The expected result is the full listing, retyped exactly, without a single picture.

------------------------

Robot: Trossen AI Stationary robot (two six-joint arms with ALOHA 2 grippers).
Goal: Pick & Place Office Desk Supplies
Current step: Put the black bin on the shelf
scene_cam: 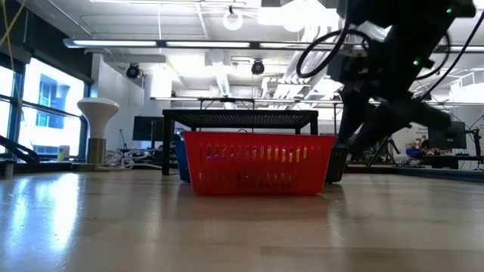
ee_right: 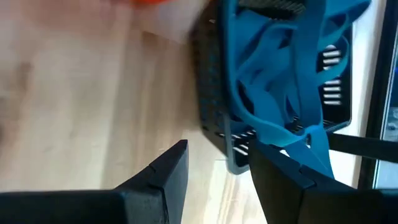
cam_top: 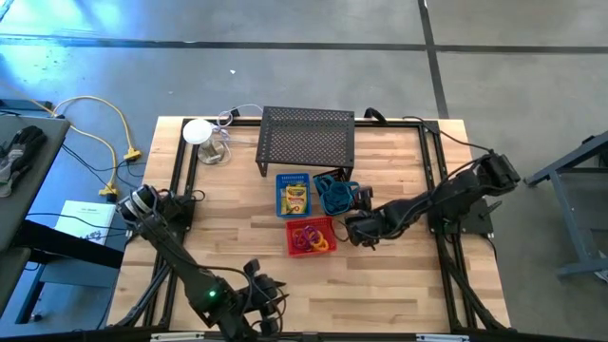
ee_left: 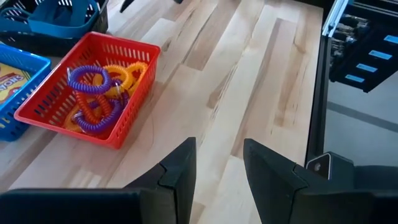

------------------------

**ANSWER TO THIS PROBLEM:**
Robot: Trossen AI Stationary robot (two six-joint arms with ALOHA 2 grippers).
Goal: Pick & Place Office Desk Supplies
Current step: Put the black bin on the shelf
scene_cam: 
ee_right: 
cam_top: 
ee_left: 

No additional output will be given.